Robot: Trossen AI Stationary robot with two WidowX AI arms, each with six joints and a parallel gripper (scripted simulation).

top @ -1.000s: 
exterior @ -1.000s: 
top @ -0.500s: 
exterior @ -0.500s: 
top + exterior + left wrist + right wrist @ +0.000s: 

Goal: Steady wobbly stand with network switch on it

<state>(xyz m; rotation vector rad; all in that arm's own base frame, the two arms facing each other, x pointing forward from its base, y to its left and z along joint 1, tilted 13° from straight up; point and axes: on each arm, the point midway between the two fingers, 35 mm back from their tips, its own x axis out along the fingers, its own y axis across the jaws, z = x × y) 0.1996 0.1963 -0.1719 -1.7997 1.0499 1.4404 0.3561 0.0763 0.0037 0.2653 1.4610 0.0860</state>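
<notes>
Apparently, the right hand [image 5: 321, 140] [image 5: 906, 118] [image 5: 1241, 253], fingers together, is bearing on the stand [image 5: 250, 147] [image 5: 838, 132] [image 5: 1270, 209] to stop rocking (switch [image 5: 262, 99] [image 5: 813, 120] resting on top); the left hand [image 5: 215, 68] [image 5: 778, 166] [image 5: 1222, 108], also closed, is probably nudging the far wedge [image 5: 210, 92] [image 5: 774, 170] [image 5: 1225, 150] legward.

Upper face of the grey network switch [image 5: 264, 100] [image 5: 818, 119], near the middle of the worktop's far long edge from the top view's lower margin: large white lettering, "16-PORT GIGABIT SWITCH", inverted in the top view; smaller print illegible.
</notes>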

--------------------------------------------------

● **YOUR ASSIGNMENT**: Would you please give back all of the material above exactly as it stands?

● **TASK ANSWER**:
Robot: Trossen AI Stationary robot with two WidowX AI arms, each with six joints and a parallel gripper (scripted simulation).

top @ -1.000s: 
exterior @ -1.000s: 
top @ -0.500s: 
exterior @ -0.500s: 
top + exterior + left wrist + right wrist @ +0.000s: 

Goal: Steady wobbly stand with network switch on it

<state>(xyz m; rotation vector rad; all in that arm's own base frame, the two arms facing each other, x pointing forward from its base, y to its left and z along joint 1, tilted 13° from straight up; point and axes: on each arm, the point midway between the two fingers, 35 mm back from their tips, its own x axis out along the fingers, its own y axis across the jaws, z = x × y) 0.1996 0.1963 -0.1719 -1.7997 1.0499 1.4404 0.3561 0.0763 0.0037 0.2653 1.4610 0.0860</state>
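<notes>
Apparently, the right hand [image 5: 321, 140] [image 5: 906, 118] [image 5: 1241, 253], fingers together, is bearing on the stand [image 5: 250, 147] [image 5: 838, 132] [image 5: 1270, 209] to stop rocking (switch [image 5: 262, 99] [image 5: 813, 120] resting on top); the left hand [image 5: 215, 68] [image 5: 778, 166] [image 5: 1222, 108], also closed, is probably nudging the far wedge [image 5: 210, 92] [image 5: 774, 170] [image 5: 1225, 150] legward.

Upper face of the grey network switch [image 5: 264, 100] [image 5: 818, 119], near the middle of the worktop's far long edge from the top view's lower margin: large white lettering, "16-PORT GIGABIT SWITCH", inverted in the top view; smaller print illegible.
</notes>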

Nothing more remains for this exercise.